-- Exercise details --
For the listing below, return the line containing "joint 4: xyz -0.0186", the line containing "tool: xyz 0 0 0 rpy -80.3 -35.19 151", and all lines in between, exactly as written and nothing else.
Start of Data
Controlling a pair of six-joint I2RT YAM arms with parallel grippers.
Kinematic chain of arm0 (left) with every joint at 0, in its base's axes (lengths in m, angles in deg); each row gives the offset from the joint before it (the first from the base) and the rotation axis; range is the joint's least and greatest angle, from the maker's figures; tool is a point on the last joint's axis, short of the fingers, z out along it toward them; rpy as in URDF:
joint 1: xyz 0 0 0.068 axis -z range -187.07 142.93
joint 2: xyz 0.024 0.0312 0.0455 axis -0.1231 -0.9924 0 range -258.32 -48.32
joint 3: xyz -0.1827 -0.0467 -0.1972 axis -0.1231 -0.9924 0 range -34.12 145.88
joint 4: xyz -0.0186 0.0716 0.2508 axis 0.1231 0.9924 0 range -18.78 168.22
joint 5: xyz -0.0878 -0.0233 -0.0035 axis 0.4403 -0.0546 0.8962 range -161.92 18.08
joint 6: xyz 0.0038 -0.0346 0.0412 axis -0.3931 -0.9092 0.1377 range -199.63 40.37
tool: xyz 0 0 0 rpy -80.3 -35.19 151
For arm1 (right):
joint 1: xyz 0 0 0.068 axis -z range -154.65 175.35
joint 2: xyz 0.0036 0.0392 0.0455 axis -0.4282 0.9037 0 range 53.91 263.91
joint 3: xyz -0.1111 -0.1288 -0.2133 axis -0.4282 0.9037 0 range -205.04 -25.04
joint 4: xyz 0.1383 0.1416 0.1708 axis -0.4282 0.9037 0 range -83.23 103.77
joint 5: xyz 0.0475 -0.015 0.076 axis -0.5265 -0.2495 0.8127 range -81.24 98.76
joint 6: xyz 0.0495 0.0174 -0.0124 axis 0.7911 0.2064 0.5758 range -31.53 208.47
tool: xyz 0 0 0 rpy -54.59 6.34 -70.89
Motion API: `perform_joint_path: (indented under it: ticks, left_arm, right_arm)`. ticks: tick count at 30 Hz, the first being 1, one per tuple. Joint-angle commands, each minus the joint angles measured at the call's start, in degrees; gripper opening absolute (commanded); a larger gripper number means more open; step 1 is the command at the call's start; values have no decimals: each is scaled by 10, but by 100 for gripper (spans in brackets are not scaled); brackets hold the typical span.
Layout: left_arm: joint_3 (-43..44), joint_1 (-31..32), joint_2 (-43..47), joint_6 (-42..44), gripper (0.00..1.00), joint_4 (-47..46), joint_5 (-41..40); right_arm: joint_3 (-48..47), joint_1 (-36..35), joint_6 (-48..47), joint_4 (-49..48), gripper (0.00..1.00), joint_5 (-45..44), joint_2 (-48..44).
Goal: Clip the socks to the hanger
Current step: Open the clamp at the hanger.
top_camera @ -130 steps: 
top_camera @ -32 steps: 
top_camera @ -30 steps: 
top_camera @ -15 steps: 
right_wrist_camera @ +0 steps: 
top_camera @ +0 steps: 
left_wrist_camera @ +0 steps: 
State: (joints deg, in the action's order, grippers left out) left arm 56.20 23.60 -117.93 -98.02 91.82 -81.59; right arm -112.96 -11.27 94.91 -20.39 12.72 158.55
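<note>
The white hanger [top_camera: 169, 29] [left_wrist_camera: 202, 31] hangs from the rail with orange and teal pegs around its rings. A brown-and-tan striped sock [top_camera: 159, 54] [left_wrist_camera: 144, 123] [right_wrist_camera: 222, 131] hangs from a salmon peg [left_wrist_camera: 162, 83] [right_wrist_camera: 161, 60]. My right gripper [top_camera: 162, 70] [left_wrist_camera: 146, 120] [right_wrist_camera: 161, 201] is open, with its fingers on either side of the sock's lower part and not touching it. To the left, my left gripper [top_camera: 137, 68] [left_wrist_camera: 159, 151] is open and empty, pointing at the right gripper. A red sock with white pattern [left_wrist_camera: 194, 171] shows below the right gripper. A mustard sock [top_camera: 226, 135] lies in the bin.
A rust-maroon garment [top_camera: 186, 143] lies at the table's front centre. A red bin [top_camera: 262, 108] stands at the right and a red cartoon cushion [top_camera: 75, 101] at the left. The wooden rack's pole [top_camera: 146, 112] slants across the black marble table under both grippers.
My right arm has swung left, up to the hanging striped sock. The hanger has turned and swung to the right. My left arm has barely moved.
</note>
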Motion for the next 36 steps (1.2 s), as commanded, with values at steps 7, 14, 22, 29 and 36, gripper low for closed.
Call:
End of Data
-- Task solution --
joint 4: xyz -0.0186 0.0716 0.2508 axis 0.1231 0.9924 0 range -18.78 168.22
joint 5: xyz -0.0878 -0.0233 -0.0035 axis 0.4403 -0.0546 0.8962 range -161.92 18.08
joint 6: xyz 0.0038 -0.0346 0.0412 axis -0.3931 -0.9092 0.1377 range -199.63 40.37
tool: xyz 0 0 0 rpy -80.3 -35.19 151

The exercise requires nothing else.